## INPUT DATA
*** Begin section ***

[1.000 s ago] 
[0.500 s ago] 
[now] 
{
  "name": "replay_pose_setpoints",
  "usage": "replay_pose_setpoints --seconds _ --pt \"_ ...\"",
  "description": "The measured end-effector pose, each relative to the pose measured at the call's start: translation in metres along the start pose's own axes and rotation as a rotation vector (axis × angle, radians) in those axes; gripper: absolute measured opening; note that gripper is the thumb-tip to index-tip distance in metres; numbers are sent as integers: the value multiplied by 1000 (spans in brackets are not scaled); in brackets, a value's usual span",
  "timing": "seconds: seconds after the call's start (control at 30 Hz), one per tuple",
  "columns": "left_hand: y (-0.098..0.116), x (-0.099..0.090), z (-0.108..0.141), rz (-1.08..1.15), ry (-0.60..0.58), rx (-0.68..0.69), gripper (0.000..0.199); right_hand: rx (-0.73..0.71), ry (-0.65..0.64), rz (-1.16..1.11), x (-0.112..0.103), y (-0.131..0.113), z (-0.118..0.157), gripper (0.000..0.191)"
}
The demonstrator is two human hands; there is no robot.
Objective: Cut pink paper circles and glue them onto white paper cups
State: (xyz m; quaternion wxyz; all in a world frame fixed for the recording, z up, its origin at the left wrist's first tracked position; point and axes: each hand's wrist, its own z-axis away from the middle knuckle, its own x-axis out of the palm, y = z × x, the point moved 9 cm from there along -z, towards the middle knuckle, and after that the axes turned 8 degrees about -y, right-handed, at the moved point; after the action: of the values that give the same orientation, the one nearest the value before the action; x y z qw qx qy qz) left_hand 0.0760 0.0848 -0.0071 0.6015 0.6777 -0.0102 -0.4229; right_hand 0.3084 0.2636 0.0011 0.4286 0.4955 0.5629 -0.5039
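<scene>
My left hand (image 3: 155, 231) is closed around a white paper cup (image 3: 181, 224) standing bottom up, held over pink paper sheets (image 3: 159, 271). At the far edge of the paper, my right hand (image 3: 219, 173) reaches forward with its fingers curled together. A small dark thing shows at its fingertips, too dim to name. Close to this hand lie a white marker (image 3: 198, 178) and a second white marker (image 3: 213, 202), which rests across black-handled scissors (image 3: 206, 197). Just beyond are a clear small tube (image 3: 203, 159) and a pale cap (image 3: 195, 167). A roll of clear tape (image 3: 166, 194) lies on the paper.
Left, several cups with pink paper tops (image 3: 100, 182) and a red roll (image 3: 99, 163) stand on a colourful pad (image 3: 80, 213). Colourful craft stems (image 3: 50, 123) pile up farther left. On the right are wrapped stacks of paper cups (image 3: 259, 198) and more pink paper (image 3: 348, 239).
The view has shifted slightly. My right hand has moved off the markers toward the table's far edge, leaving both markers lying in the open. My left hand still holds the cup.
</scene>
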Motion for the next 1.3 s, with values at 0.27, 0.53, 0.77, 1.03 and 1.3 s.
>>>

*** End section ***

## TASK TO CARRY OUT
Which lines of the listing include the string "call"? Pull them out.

## RESULT OF THIS EXERCISE
  "description": "The measured end-effector pose, each relative to the pose measured at the call's start: translation in metres along the start pose's own axes and rotation as a rotation vector (axis × angle, radians) in those axes; gripper: absolute measured opening; note that gripper is the thumb-tip to index-tip distance in metres; numbers are sent as integers: the value multiplied by 1000 (spans in brackets are not scaled); in brackets, a value's usual span",
  "timing": "seconds: seconds after the call's start (control at 30 Hz), one per tuple",

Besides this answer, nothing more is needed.